Soru: Dün duruşma vardı. Aslanoğlu tahliye edildi. Soyer’in tutukluluk halinin devamına karar verildi. soyer’in size göre yanlışı var mı?

C.T: Benim kendi tespit ettiğim bir usulsüzlük yok. Soyer’in kendisinin sebep olduğu bir usulsüzlük yok. Bazı harcama ve kararlarda iç denetçilerinin ve müfettişlerin saptadığı bazı problemler var. Ama bunlar onun direkt sorumluluğunda diyemem. Onun ötesinde şöyle bir şey var, ben hukukçu, savcı, yargıç, müfettiş değilim. Bu değerlendirmeyi benim yapmam doğru değil. Ben saptanan birşey varsa görevim varsa yapmam gerekenleri yaparım. Kendi şikayetim asla yok. Yaptığım işi en iyi şekilde yapmak için çalışıyorum. 

“BİZİ KÖTÜLEMEYİ KENDİSİNE GÖREV EDİNMİŞ BİR TROL ORDUSU VAR; KİM YAPTIRIYOR BİLMİYORUM”

Yakın zamanda yaptırmadık bir teftiş. 6-7 ay önce anket yaptırmıştım. Kesinlikle iyi bir anket sonucu vardı. Başka anketler de vardı bugün. Orda da rakamlar iyi. İnsanlarla iletişim kurduğum zaman toplumda olumsuz bakış asla görmüyorum. Bu sosyal medya ortamında özellikle belli ki bizi kötülemeyi kendisine görev edinmiş bir troller ordusu var. Kim yaptırıyor bilmiyorum. 

“BİRİLERİ BİR ALGI ÇALIŞMASI YAPMAYI PLANLIYOR; BİR GRUP İNSANA TALİMAT VERİYOR”

Soru: CHP’den mi AK Parti’den mi? 

C.T: Ben bunu normal karşılıyorum. Genel başkanımızın kendisi de buna maruz kalıyor. Bu dönemin bence en kirli tarafı bu. Birileri bir algı çalışması yapmayı planlıyor. Bir grup insana talimat veriyor, kötüleyin diyor. Onlar da yazıyor. Masum inanlar onu okuduğunda halkın görüşü bu sanıyor. Öyle birşey yok. 

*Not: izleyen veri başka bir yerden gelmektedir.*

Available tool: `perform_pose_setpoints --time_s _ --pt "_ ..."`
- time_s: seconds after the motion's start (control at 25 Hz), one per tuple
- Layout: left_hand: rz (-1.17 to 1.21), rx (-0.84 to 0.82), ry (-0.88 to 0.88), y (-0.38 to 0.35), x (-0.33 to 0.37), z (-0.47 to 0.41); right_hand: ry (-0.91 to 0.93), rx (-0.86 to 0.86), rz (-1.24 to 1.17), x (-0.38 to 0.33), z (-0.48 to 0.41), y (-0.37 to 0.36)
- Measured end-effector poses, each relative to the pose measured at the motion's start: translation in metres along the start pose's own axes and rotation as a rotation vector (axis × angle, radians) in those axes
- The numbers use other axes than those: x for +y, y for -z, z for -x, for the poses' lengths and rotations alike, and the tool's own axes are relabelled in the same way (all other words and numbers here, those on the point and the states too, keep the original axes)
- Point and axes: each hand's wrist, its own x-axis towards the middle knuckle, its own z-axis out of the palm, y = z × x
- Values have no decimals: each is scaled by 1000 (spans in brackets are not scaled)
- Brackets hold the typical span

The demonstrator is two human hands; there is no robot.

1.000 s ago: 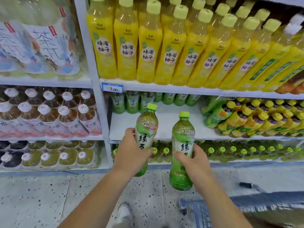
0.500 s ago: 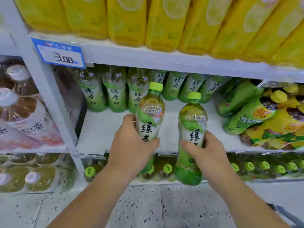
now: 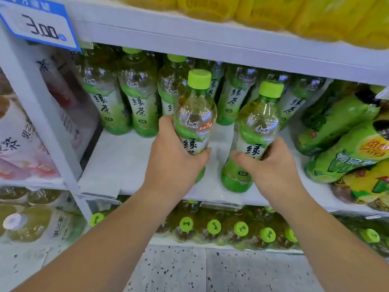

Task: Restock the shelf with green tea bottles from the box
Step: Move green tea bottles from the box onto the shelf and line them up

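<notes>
Price tag [image 3: 40, 26], far left on the upper shelf edge: "3.00". Near left bottle [image 3: 194, 123] and near right bottle [image 3: 255, 135]: vertical "绿茶" on a white panel, with the brand mark "康师傅" above. The left one adds a red sticker showing "1". Far row of bottles [image 3: 124, 102]: "绿茶". Pale bottles [image 3: 19, 148], far left: "茶".

Two lime-capped clear plastic green tea bottles, left bottle [image 3: 194, 114] and right bottle [image 3: 257, 127], upright and apart over the white shelf board [image 3: 126, 161], matching back row [image 3: 141, 102] behind
</notes>
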Motion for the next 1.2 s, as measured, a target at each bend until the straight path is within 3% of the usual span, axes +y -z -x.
perform_pose_setpoints --time_s 0.32,0.48,0.64,0.72,0.88,1.08,1.2 --pt "105 2 -109 -19 -13 6 83 -52 -53 17 4 2" --pt "2 -122 -27 -14 -33 16 93 -81 -49 22 11 5" --pt "-109 -115 46 -10 -46 26 110 -78 -67 35 14 3" --pt "-126 -94 57 -11 -46 28 77 -107 21 43 24 3" --pt "-137 -42 71 -11 -52 30 156 4 388 58 40 4" --pt "-144 -58 44 -9 -65 31 150 84 400 66 36 -2" --pt "-332 -38 -16 -15 -62 17 160 83 380 63 22 -6"
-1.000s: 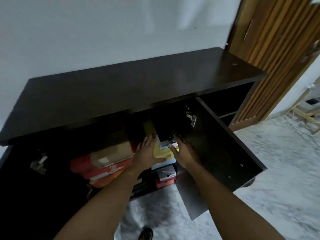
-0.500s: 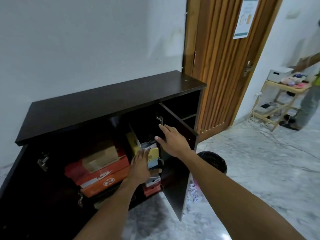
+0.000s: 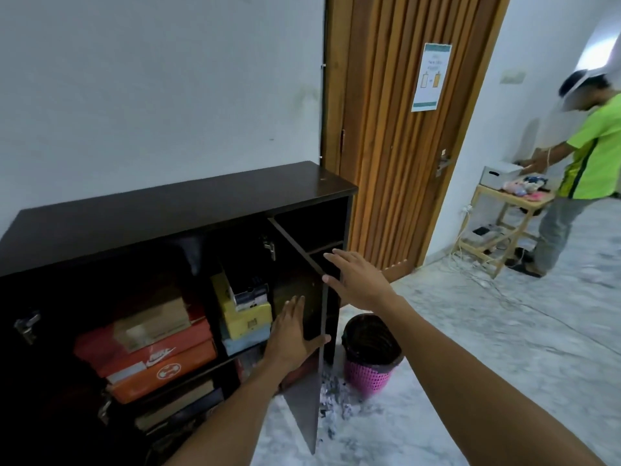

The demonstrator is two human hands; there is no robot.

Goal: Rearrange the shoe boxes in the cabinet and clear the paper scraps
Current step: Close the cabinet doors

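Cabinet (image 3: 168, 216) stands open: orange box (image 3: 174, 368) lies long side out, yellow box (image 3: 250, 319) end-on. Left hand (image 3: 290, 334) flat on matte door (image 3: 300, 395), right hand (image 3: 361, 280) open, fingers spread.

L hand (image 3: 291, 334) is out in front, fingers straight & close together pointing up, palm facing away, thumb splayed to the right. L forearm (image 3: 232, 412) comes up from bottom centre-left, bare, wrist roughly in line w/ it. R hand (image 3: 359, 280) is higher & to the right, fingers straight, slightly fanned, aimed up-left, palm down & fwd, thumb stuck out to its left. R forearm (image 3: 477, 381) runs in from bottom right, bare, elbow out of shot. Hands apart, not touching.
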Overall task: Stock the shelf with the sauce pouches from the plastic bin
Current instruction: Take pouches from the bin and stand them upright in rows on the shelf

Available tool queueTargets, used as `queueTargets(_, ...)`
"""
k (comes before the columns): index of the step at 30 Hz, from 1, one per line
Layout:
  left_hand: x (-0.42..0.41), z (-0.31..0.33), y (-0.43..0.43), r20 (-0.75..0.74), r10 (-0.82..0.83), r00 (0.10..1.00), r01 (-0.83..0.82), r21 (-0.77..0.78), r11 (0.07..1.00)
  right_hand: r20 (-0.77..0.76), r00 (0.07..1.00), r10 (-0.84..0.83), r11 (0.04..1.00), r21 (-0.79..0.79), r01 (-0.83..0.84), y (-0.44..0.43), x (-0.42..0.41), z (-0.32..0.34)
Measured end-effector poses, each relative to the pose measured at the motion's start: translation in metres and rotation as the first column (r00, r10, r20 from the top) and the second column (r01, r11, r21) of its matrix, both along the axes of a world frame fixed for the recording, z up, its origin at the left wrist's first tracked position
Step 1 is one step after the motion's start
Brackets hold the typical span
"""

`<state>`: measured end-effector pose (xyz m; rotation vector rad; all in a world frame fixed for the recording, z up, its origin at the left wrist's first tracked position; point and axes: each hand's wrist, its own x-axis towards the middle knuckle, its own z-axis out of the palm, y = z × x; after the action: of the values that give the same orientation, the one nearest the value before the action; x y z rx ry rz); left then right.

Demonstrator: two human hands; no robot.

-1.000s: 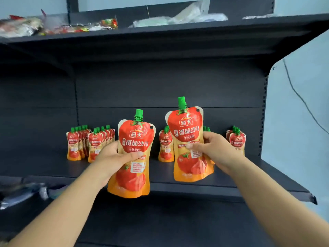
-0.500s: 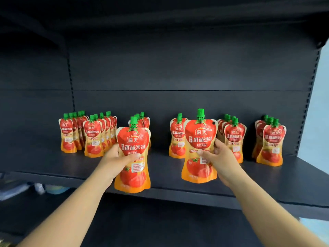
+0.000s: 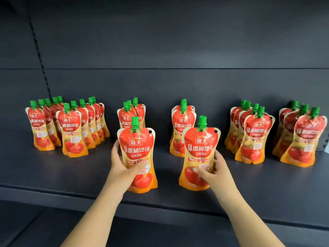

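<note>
Head view, single frame.

Left hand [image 3: 122,166]: grips the left sauce pouch [image 3: 137,145] at its narrow waist, thumb laid across the printed front, fingers wrapped behind the left edge. Pouch upright, green cap up.

Right hand [image 3: 215,172]: grips the right sauce pouch [image 3: 200,148] low on its right side, thumb across the front over the tomato picture, fingers curled round the right edge. Pouch upright, leaning slightly to the left at the base.

Both held pouches stand over the front part of the dark shelf [image 3: 53,175], near its front lip. Their bases are at or just above the shelf surface; contact cannot be told. The two pouches are apart, with bare shelf between them.

Stock already on the shelf, all upright, caps up, set in rows running front to back:
- far-left row [image 3: 41,125] and second row [image 3: 73,132], just beside each other;
- a short row [image 3: 127,113] directly behind the left held pouch;
- a short row [image 3: 182,125] behind and just left of the right held pouch;
- a right row [image 3: 254,136];
- a far-right row [image 3: 306,138] near the frame edge.

Dark back panel [image 3: 160,41] behind all rows. Both forearms enter from the bottom of the frame.
</note>
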<state>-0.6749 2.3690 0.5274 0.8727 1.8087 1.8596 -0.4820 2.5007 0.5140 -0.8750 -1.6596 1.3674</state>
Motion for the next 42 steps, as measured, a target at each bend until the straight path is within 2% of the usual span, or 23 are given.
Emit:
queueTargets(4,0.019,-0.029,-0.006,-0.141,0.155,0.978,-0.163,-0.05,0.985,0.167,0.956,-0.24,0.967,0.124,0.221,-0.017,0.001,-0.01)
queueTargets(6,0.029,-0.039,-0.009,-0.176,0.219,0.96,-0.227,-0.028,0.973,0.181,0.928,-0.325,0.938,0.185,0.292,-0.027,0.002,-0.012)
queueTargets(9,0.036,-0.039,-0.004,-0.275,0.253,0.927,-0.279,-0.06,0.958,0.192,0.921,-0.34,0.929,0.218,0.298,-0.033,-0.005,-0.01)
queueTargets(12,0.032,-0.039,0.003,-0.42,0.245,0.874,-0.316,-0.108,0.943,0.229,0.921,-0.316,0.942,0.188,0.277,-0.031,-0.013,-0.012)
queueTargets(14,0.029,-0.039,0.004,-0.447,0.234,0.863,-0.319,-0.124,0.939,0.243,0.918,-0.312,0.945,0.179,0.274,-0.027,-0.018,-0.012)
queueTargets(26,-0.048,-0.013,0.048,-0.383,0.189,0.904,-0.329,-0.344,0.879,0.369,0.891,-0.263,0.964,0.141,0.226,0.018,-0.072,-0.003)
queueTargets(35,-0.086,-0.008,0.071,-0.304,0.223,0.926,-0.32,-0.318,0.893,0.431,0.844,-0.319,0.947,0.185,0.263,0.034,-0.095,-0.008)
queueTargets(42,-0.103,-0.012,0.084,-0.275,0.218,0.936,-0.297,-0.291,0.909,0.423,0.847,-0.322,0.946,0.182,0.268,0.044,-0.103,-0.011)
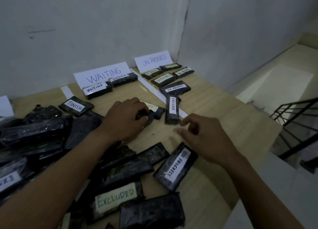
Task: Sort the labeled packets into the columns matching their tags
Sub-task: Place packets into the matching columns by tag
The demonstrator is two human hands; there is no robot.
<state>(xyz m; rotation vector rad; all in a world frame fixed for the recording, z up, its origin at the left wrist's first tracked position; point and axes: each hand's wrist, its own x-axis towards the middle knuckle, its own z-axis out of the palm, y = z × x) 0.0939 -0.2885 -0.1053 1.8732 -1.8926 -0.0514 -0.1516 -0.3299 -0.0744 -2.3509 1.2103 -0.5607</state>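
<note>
Packets [175, 166] in glossy, crinkled black plastic (white paper tags); matt wood-grain table [215, 108]; paper signs [103, 74].

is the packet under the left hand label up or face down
Label up: a strip of white label shows past the left hand on the packet; its text cannot be read.

Two header cards stand at the wall, WAITING [103, 74] and ON PROGRESS [153, 60]. Two packets lie under WAITING, five under ON PROGRESS; two hands are out.
</note>
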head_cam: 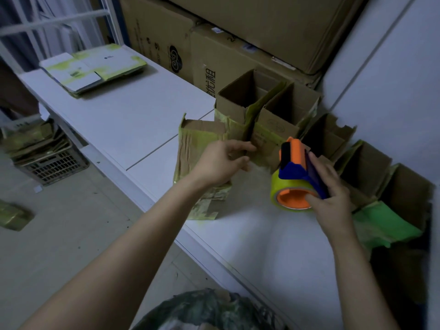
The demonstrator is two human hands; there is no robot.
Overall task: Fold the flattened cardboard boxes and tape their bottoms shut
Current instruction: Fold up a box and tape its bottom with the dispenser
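R hand (331, 194) grips tape dispenser (295, 167); carton (214, 65) w/ Chinese print.

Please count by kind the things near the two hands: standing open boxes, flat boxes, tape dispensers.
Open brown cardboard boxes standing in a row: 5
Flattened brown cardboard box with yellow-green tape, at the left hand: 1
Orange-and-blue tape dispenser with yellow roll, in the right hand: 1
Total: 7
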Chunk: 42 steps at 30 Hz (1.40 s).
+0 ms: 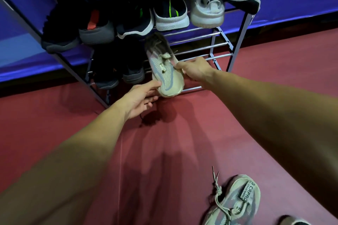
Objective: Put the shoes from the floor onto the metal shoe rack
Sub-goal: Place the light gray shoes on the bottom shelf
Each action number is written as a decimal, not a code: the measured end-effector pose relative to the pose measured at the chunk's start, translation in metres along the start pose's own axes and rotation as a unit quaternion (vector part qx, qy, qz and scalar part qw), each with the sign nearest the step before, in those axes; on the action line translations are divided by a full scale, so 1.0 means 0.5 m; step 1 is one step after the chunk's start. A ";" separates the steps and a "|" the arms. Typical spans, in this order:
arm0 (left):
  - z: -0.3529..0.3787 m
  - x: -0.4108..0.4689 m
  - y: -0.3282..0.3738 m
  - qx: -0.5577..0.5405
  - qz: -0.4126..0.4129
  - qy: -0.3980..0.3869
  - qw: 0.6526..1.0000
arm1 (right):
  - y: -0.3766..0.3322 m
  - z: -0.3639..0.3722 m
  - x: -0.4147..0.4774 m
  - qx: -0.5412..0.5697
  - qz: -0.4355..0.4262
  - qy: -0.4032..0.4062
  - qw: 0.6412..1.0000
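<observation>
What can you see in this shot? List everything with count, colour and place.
shoe rack: one, silver metal, against the blue wall
black shoes: four, upper shelf, left
grey shoes: two, grey-white, upper shelf, right
dark shoes: two, lower shelf, left
held shoe: one, beige, over lower shelf bars
floor shoe: one, beige, floor, near right
dark item: one, cut off at bottom edge
floor: red
left hand: grip on held shoe's toe
right hand: grip on its side

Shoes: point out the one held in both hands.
The beige shoe at the lower shelf of the rack: left hand pinches its toe, right hand grips its side. The others are untouched.
</observation>
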<state>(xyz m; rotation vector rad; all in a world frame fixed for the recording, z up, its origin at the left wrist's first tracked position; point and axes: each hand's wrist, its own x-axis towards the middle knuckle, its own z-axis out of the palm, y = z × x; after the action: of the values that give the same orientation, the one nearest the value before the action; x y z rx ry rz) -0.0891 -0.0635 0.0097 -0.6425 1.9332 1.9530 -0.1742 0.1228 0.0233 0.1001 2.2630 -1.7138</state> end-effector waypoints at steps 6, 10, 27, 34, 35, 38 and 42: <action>0.040 0.030 0.004 -0.147 0.057 0.124 0.980 | 0.004 0.036 0.021 0.017 0.000 0.034 0.999; 0.050 0.042 0.015 -0.176 0.040 0.138 0.974 | 0.016 0.042 0.012 0.074 0.042 -0.041 0.996; 0.037 0.098 0.022 -0.169 -0.003 0.129 0.977 | 0.047 0.102 0.074 0.207 0.053 0.025 0.977; 0.037 0.103 0.022 -0.171 -0.001 0.125 0.977 | 0.046 0.118 0.094 0.188 0.078 0.067 0.977; 0.036 0.103 0.020 -0.159 0.000 0.123 0.980 | 0.047 0.116 0.096 0.168 0.082 0.069 0.980; 0.032 0.101 0.017 -0.114 0.003 0.122 0.986 | 0.053 0.111 0.099 0.122 0.083 0.052 0.988; 0.031 0.095 0.012 -0.050 0.008 0.108 0.993 | 0.049 0.095 0.083 0.059 0.059 -0.004 0.997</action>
<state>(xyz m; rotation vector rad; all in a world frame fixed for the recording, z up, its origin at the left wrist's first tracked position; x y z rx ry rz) -0.1342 -0.0524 -0.0102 -0.9034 1.9761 2.0756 -0.1990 0.0795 -0.0224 0.2465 2.1046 -1.7798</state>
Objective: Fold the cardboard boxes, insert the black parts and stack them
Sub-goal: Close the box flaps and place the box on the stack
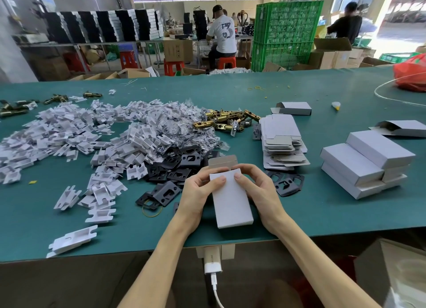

“TEKRAR GÖREV VERİLİRSE, PARTİMİZ-HALKIMIZ TEKLİF EDERSE ONUR DUYARAK KABUL EDERİM”

Soru: Bir dönem daha düşünüyor musunuz, erken bir soru ama?

C.T: Yanıtlamak için erkan bir zamandayız. Siyasetle ilgilenirken ülkenin sorunlarına çözümüne katkıda bulunarak başlamıştım. Belediye başkanlığı teklif edildiğinde ve o süreç başladığında doğrudan sorunları çözmek için yapabilme imkanı veriyor. Bunu doğru değerlendirirseniz olur. Ülkesini çok seven bir insanım.

Çok sevdiğim ülkenin insanları için birşeyler yapabiliyor olmak benim için bir onur. Herkese de nasip olmayacak birşey. Böyle bir fırsatı ne kadar çok kullanabilirsem o kadar çok kullanmak isterim. Önümüzde 3.5 yıl var. Yapabildiğim en iyi hizmeti yapıp, ülkemde huzuru, sağlığı, iyiliği sağlamak adına hepsini yapıp tekrar görev verilirse, önce halkımız sonra partimiz teklif ederse muhtemelen onur duyarak kabul ederim.